Очень часто я чувствую такую сильную благодарность за возможность жить на этом свете, что мне хочется сделать то же самое для кого-то другого — подарить жизнь. Но после этого я думаю: что если моё дитя не будет так же довольно своей жизнью? Что если моя жизнь станет менее счастливой? Я не хочу растить ребёнка, котор_ая чувствует себя недостаточно желанн_ой, и нет никакой гарантии, что моего желания будет достаточно. Мне повезло, что я не забеременею случайно.

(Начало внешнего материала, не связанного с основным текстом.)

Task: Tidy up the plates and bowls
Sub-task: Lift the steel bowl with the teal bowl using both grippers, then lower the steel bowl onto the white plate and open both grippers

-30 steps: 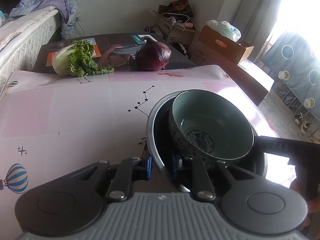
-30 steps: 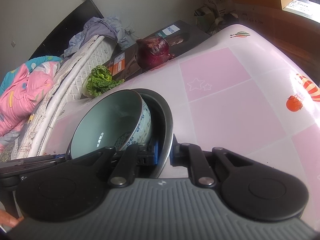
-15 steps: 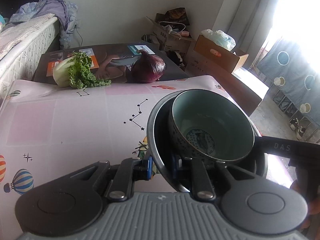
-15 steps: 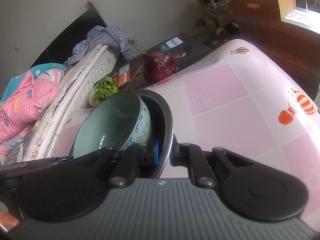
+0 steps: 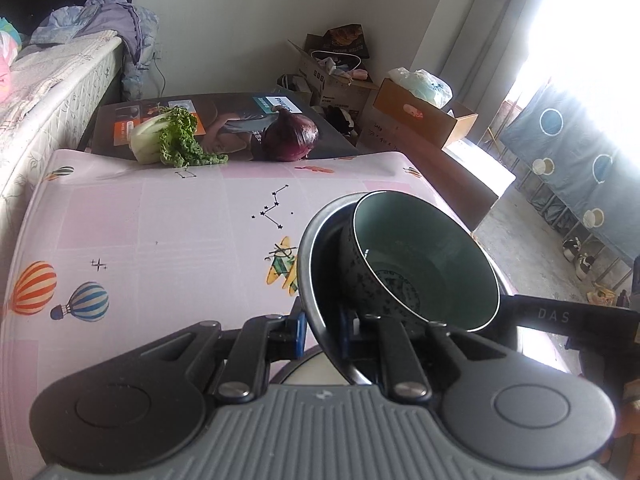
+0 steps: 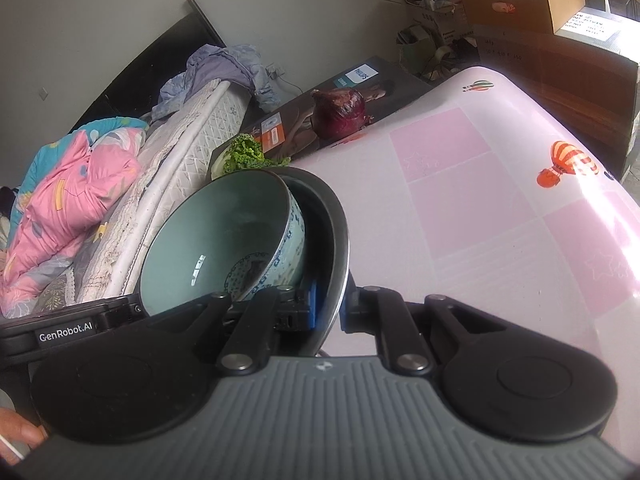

Я говорю себе, что нерешительность может стать благословением, а бездействие — правильным выбором. Будет у меня ребёнок или нет, иногда я могу чувствовать себя счастливой, а иногда — нет. Я не знаю, какое из этих решений (рожать или не рожать) сделает меня счастливее. Всё, что ты можешь сделать, — это сравнить ту жизнь, которая у тебя есть, с той, которую ты можешь себе представить.
Кэти Хини — журналистка и авторка мемуаров «Would You Rather» («Не могли бы вы…»). Живёт в Бруклине.